RAG Question-Answering Assistant (Final Submission)
This project implements a Retrieval-Augmented Generation (RAG) assistant that answers questions using a custom local document set. The core deliverable is a working pipeline that performs document ingestion, chunking, embedding, retrieval, and grounded response generation with OpenAI models.
Specific Objectives
Ingest local text documents from a custom corpus.
Split documents into retrieval-friendly chunks.
Create vector embeddings for chunks.
Retrieve top-k relevant chunks for each query.
Generate context-grounded answers with an LLM.
Provide a minimal CLI interface for interactive testing.
Return answer sources for transparency.
2) Intended Audience and Use Case
Target Audience
Students learning RAG fundamentals.
Early-stage AI practitioners building document QA systems.
Developers who need a small, understandable baseline before production-scale deployment.
Primary Use Case
Ask domain questions over a curated document collection and get grounded answers with source references.
Prerequisites
Python 3.10+ (tested in this workspace with Python 3.14).
Basic Python and command-line familiarity.
OpenAI API key.
3) Problem Definition
Generic LLM responses can be inaccurate for niche knowledge domains or private documents. This project addresses that limitation by retrieving relevant context from user-provided files before generation, reducing hallucination risk and increasing answer relevance for the selected corpus.
artificial_intelligence.txt
biotechnology.txt
climate_science.txt
quantum_computing.txt
sample_documents.txt
space_exploration.txt
sustainable_energy.txt
Basic Dataset Stats
Number of source documents: 7
File format: .txt
Domain coverage: AI, biotech, climate, quantum, space, sustainability
6) Methodology
The implemented pipeline follows a standard RAG flow:
Load documents
Read supported files from the data directory.
Chunk documents
Use RecursiveCharacterTextSplitter with overlap to preserve local context.
Embed chunks
Generate OpenAI embeddings (text-embedding-3-small by default).
Index in memory
Store chunk text, metadata, IDs, and vectors.
Retrieve top-k chunks
Compute cosine similarity between query vector and indexed vectors.
Prompt + generate
Build a grounded prompt with retrieved context and generate an answer with gpt-4o-mini (default).
Return answer + sources
Output answer text, context chunks, and source filenames.
src/vectordb.py
In-memory vector index (chunk_text(), add_documents(), search()).
demo.py
Minimal CLI for sample queries and interactive Q&A.
Tools/Frameworks
LangChain core abstractions (prompting/output parsing)

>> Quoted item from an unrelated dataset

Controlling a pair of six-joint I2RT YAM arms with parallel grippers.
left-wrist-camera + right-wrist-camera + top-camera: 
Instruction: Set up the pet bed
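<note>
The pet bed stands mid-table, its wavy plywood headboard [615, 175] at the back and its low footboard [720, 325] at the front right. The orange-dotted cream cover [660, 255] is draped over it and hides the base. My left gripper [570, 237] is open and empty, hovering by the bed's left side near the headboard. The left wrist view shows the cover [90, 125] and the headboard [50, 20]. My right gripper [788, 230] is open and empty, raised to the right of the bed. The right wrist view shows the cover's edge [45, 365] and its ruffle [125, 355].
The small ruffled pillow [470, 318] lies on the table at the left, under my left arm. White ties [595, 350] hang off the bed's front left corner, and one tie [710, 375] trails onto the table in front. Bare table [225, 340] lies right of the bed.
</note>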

LangChain OpenAI integrations
OpenAI embeddings and chat model
NumPy for vector math
Python dotenv for environment config
VectorDB Design and Retrieval Logic
This VectorDB is a simple in-memory vector store that enables semantic retrieval for a RAG system. During ingestion, each document is split into smaller chunks using a recursive character-based text splitter. Chunking improves retrieval precision by ensuring embeddings represent focused, semantically coherent text instead of entire large documents. A small chunk overlap is used to preserve context across boundaries so important information isn’t lost between adjacent segments.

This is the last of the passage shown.